Home is where the heart is?

Let me start by saying that I am so thankful for the way that I grew up and for all of the many experiences that I’ve been afforded and above all else, I am an American. I am from Maine. My family is from Maine on both of my parents sides. However, when your entire life has centered around the military people sometimes don’t understand. In the first 30 years of my life I lived in 8 states and 2 countries. My husband’s family is from all over: California, Colorado, Pennsylvania, Florida and a few relatives in Mass. However, on his first trip home with me he fell in love with New England! If home is where the heart is then he’s definitely from Maine. 🙂 The only reason that we do not live in New England now is because of his (our) service to the military.

There will always be a part of me that wishes that I could have grown up in Maine. It’s arguably the most beautiful state in the union, it’s where my family is, it’s the birthplace of a Nation, and above all: it’s home. Part of me will always be sad that I didn’t get to grow up near the rest of my family and that always hits me when we go home. It was all the more apparent when we said goodbye to my Grammy and Grampy Walsh. When someone passes, everyone shares fun memories that they had with that person, and it broke my heart to not have more of my own to share. I felt left out of a lot growing up when I didn’t have more memories with my family back home. It is still difficult to see my cousins’ wedding pictures with our grandparents and wish that we could have some.

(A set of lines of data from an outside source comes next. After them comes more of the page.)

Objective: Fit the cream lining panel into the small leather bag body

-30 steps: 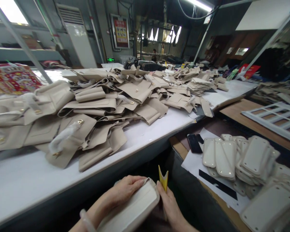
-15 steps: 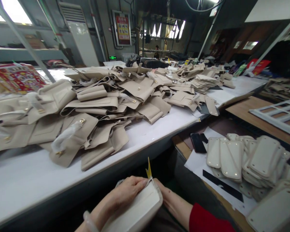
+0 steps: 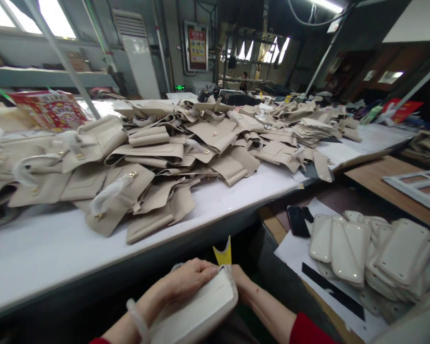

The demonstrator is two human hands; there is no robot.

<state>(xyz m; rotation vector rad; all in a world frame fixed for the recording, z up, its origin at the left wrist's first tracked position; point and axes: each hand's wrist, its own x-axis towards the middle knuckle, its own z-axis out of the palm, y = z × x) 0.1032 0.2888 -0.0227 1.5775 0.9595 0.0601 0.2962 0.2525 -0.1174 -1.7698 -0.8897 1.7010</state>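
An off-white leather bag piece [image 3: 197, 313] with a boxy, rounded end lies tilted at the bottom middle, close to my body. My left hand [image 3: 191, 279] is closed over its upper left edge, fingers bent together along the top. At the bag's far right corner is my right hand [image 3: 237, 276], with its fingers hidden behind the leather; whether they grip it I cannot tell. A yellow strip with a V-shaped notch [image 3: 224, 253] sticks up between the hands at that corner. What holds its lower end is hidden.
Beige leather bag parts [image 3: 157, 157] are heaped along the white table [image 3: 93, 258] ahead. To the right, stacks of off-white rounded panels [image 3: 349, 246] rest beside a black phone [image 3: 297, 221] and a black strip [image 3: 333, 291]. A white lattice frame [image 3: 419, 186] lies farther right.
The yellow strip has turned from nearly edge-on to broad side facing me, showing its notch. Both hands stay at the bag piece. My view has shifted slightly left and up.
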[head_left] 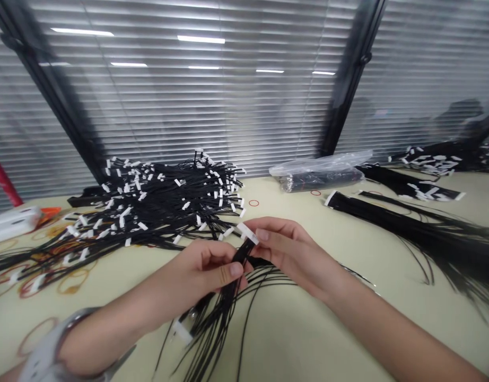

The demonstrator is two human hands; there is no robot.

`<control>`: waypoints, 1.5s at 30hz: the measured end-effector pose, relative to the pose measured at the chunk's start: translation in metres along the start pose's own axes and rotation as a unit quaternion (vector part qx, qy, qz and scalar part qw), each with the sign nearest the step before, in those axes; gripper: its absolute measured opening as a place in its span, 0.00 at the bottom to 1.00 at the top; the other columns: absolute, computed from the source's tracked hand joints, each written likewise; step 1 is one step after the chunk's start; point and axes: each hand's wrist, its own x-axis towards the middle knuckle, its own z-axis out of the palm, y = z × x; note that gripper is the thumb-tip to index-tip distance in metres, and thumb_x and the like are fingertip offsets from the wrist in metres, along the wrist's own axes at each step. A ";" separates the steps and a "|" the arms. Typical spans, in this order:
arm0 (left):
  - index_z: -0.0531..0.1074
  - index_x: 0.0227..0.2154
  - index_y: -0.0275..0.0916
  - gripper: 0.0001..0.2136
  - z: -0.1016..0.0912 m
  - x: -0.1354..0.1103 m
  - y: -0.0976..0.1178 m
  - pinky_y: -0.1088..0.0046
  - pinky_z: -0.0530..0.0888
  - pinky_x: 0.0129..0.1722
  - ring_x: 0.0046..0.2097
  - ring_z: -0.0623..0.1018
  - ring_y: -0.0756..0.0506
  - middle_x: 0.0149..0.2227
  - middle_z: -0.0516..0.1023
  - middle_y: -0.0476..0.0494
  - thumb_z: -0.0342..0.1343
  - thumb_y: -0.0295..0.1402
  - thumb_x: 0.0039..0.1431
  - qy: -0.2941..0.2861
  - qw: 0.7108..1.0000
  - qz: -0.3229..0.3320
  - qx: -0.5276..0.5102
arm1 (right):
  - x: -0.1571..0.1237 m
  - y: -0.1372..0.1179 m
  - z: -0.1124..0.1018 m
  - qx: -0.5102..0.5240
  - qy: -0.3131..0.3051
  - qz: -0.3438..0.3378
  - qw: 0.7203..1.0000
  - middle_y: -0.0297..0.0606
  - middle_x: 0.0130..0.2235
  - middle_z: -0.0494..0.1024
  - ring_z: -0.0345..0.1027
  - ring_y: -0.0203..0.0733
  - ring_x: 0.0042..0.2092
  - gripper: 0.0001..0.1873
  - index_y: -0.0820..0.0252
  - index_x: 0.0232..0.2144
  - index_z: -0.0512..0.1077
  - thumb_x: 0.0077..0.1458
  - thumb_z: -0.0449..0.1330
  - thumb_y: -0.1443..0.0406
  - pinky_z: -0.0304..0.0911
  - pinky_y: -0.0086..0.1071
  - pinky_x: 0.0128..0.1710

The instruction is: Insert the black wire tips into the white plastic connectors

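Near the middle of the table, my left hand [212, 268] is closed around a bundle of thin black wires [224, 313]. My right hand [286, 249] pinches the white connector [248, 233] at the upper end of this bundle. Loose wire ends hang down below my left hand, and some fan out to the right under my right hand. A second white connector [183, 331] shows blurred under my left wrist. Part of the bundle is hidden behind my fingers.
A big pile of black wires with white connectors [168, 196] lies at the back left. Bundled black wires [407, 239] lie at the right, near a clear plastic bag [322, 172]. Rubber bands [71, 278] are scattered at left. Blinds [224, 106] stand behind the table.
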 end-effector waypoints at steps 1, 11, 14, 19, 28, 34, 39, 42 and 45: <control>0.73 0.30 0.35 0.14 0.000 0.000 0.001 0.75 0.62 0.29 0.29 0.68 0.51 0.27 0.72 0.48 0.52 0.42 0.56 0.001 1.000 -0.001 -0.005 | 0.000 -0.001 0.000 -0.005 -0.002 -0.003 1.000 0.35 0.36 0.76 0.69 0.31 0.36 0.09 0.58 0.35 0.76 0.47 0.63 0.64 0.64 0.29 0.41; 0.73 0.29 0.36 0.12 0.004 -0.004 0.010 0.75 0.64 0.34 0.33 0.71 0.50 0.30 0.75 0.47 0.51 0.39 0.58 -0.007 0.998 -0.029 -0.047 | 0.002 0.000 -0.005 -0.044 0.003 -0.023 0.999 0.33 0.33 0.75 0.68 0.31 0.34 0.09 0.57 0.34 0.76 0.47 0.63 0.64 0.65 0.29 0.36; 0.72 0.30 0.37 0.11 0.008 -0.006 0.011 0.77 0.62 0.30 0.30 0.68 0.52 0.29 0.75 0.49 0.52 0.39 0.58 -0.009 0.998 -0.020 -0.060 | 0.001 0.000 -0.007 -0.055 -0.007 -0.029 0.998 0.32 0.33 0.75 0.68 0.31 0.34 0.09 0.56 0.35 0.75 0.48 0.63 0.64 0.65 0.28 0.36; 0.71 0.31 0.37 0.09 0.012 -0.007 0.014 0.78 0.61 0.29 0.31 0.68 0.52 0.29 0.74 0.50 0.52 0.38 0.58 -0.020 0.995 -0.039 -0.087 | 0.001 0.000 -0.007 -0.067 0.003 -0.027 0.997 0.31 0.33 0.74 0.67 0.30 0.34 0.09 0.55 0.35 0.75 0.47 0.63 0.63 0.63 0.27 0.38; 0.70 0.31 0.37 0.09 0.012 -0.007 0.011 0.79 0.62 0.31 0.31 0.68 0.53 0.29 0.73 0.50 0.52 0.38 0.58 -0.024 0.991 -0.060 -0.120 | 0.001 0.000 -0.007 -0.062 0.002 -0.026 0.998 0.31 0.31 0.73 0.67 0.29 0.33 0.08 0.56 0.33 0.75 0.47 0.63 0.63 0.63 0.27 0.38; 0.71 0.30 0.37 0.08 0.011 -0.006 0.009 0.81 0.63 0.28 0.30 0.68 0.54 0.28 0.73 0.50 0.53 0.36 0.57 0.010 0.993 -0.029 -0.113 | 0.002 0.001 -0.007 -0.040 -0.009 -0.029 0.999 0.31 0.31 0.74 0.67 0.28 0.33 0.08 0.57 0.34 0.74 0.50 0.62 0.63 0.62 0.27 0.38; 0.73 0.32 0.40 0.06 -0.004 -0.004 0.009 0.79 0.72 0.37 0.36 0.74 0.52 0.31 0.75 0.50 0.55 0.36 0.56 0.137 0.972 0.015 -0.192 | 0.003 0.005 -0.006 -0.110 -0.050 0.011 0.993 0.35 0.36 0.74 0.68 0.31 0.38 0.13 0.59 0.41 0.72 0.53 0.58 0.60 0.61 0.30 0.43; 0.74 0.34 0.40 0.05 -0.017 -0.002 0.010 0.82 0.74 0.36 0.36 0.75 0.53 0.34 0.77 0.49 0.57 0.33 0.55 0.201 0.947 0.066 -0.240 | -0.002 0.013 0.002 -0.134 -0.176 0.090 0.971 0.37 0.39 0.73 0.67 0.33 0.41 0.19 0.60 0.44 0.70 0.50 0.60 0.59 0.61 0.31 0.44; 0.74 0.34 0.37 0.05 -0.034 0.000 0.012 0.88 0.74 0.32 0.36 0.76 0.54 0.36 0.77 0.49 0.59 0.29 0.53 0.263 0.925 0.103 -0.255 | -0.010 0.022 0.013 -0.175 -0.253 0.165 0.937 0.39 0.38 0.74 0.68 0.35 0.39 0.22 0.62 0.44 0.69 0.46 0.63 0.59 0.62 0.28 0.37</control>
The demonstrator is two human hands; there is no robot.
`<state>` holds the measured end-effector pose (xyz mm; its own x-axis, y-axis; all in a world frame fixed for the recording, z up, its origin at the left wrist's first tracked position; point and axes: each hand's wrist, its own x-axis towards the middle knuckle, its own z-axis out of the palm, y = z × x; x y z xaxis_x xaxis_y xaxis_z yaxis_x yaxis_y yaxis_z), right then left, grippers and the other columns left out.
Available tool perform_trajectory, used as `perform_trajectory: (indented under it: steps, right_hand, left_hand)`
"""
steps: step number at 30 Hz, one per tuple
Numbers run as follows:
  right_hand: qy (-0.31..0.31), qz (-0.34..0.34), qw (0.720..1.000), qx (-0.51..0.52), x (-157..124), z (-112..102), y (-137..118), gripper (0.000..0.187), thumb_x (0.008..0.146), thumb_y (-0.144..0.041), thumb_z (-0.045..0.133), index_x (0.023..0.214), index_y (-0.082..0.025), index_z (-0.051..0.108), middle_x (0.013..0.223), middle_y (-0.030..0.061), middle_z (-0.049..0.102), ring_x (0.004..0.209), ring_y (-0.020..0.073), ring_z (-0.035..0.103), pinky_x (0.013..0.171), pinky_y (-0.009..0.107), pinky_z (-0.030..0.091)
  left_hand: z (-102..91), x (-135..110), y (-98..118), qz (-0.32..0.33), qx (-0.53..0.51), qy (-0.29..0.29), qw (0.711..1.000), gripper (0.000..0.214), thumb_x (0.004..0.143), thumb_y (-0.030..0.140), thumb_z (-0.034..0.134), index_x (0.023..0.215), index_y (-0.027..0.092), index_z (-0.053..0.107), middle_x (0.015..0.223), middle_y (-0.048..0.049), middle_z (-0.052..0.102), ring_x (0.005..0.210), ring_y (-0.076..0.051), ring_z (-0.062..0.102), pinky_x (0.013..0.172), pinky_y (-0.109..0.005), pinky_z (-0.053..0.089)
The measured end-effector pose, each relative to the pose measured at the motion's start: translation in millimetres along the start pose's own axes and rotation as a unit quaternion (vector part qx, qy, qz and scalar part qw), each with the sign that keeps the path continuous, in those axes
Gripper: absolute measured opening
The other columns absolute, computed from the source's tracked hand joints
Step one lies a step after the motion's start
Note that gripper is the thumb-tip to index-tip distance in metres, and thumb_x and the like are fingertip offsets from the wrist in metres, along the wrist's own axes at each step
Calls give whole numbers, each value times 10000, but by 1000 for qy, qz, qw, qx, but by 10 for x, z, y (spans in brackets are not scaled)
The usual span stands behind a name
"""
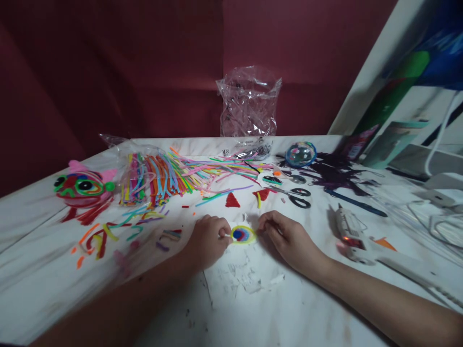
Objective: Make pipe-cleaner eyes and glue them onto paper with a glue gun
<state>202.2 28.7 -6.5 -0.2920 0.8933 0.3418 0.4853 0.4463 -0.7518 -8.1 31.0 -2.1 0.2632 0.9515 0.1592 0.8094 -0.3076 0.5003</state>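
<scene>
Between my two hands lies a small oval of coiled pipe cleaners (244, 234), with a yellow rim, pale bands and a blue and red middle. My left hand (210, 242) is closed, thumb and forefinger pinching the left end of the oval. On the other side my right hand (287, 237) has its fingers curled together at the oval's right tip; whatever it pinches there is hidden. Just beyond the hands sit a red fuzzy triangle (232, 200) and another red piece (263, 194) with a yellow strip.
Scissors (298, 196) and a blue pen-like tool (356, 202) lie beyond my right hand. A hot glue gun (350, 233) rests at right. Pipe cleaner bundles (155, 178), a decorated fish-like figure (85, 185), a clear ball (301, 154) and a plastic bag (249, 103) stand farther back.
</scene>
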Motion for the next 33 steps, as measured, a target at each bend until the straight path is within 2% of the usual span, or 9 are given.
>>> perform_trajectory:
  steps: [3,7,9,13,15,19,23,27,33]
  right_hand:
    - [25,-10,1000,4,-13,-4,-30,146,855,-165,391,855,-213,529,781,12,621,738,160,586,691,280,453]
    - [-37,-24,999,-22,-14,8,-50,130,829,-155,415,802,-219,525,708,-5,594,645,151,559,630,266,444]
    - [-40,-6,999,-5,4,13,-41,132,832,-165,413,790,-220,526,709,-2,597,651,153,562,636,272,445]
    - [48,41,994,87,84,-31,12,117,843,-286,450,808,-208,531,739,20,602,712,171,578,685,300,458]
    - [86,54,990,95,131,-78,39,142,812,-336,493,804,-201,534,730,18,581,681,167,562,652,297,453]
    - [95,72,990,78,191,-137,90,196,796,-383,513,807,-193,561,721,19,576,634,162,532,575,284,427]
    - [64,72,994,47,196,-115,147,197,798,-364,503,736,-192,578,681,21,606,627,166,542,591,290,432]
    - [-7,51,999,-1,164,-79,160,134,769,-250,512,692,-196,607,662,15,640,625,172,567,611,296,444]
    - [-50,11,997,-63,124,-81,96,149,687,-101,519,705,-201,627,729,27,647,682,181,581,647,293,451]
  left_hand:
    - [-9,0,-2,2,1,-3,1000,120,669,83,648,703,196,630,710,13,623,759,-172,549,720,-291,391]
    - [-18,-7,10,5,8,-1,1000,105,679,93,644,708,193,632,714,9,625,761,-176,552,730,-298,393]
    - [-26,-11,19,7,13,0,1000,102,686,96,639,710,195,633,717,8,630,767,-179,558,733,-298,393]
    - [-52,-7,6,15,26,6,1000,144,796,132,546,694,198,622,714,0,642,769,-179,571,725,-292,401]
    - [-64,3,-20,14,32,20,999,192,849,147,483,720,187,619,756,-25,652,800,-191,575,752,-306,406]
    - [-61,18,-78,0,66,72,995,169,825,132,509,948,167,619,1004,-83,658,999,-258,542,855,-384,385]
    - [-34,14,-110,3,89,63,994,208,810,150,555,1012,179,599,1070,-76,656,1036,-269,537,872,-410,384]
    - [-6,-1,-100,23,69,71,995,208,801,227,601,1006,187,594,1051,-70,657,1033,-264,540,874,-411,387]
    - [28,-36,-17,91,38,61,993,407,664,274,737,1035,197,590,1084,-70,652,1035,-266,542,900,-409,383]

There are many advantages to life as a military. I was afforded many opportunities that some never get: we were in Germany when the Berlin wall came down and I’ve visited almost every country in Europe, I’ve climbed to the top of the leaning Tower of Pisa, I’ve lived in more states than some people travel to and visited 3 times as many, I feel much more resilient than I would have been and have an appreciation for other people and cultures. I also have a unique stance in that I know what it’s like to send my Dad and my Husband off to war. I wouldn’t trade the way I was raised and I am excited that our kids will grow up with their own adventures as Army BRATs. 🙂

However, it can also be difficult to always be the “outsider”. Yes, we have MANY southern friends and there are plenty who love us and don’t act negatively toward us, but there are still FAR too many fighting the Civil War. I’ve been discriminated against since moving to our current state as many (most certainly not all) people from the south still hate “Yankees”. We’ve been kicked out of restaurants since moving to our current duty station because they “don’t serve” our “kind” in there. We walked out thinking we were in some sort of backwards movie from the 60’s (which is even funnier because Ryan isn’t technically from the North).  I’ve had a few people tell me to “Go back where I come from”. There is a shrine erected in a park downtown always facing the “enemy to the North” and we were told that no part of this monument was allowed to even TOUCH Northern soil on its way down from Canada. Umm, what??!! I’ve never been exposed to such hatred in all my life. Even at a civilian doctor in Tennessee a nurse said, “Oh you must be so glad to be away from all of those a$$holes up North and down here where people are nice”…which is a judgmental and rude statement to make in and of itself. Now, it’s become even worse with the church shooting of 9 black people in Charleston (1.5 hours from where we live) and the North/South battle is heating up again. Funny thing is…you don’t see it up North. I was always taught that it was a dark part of our Nation’s history, that Jesus has called us to love all people as ourselves, and my family fought to keep the USA together after the slave (southern) states seceded.

On the flip side, some people feel as though i’m not “from Maine” because I didn’t get to grow up in one place. So, let me get this straight…no Army BRAT is from their home state since they didn’t grow up there? I’m a New Englander through and through and I will never turn my back on it. Our kids will probably be born in a few different states, but they will still be New Englanders since that is where we’re retiring one day.

Remember that not everyone grows up traditionally and some of us still sacrifice every day in giving up where we would like to be living for service to our Nation and ensuring our freedom and the freedom of others.  But we wouldn’t have it any other way and we appreciate experiencing other cultures.  We don’t want sympathy, but love and acceptance (or at least kindness) would be perfect.  Besides, aren’t we all Americans?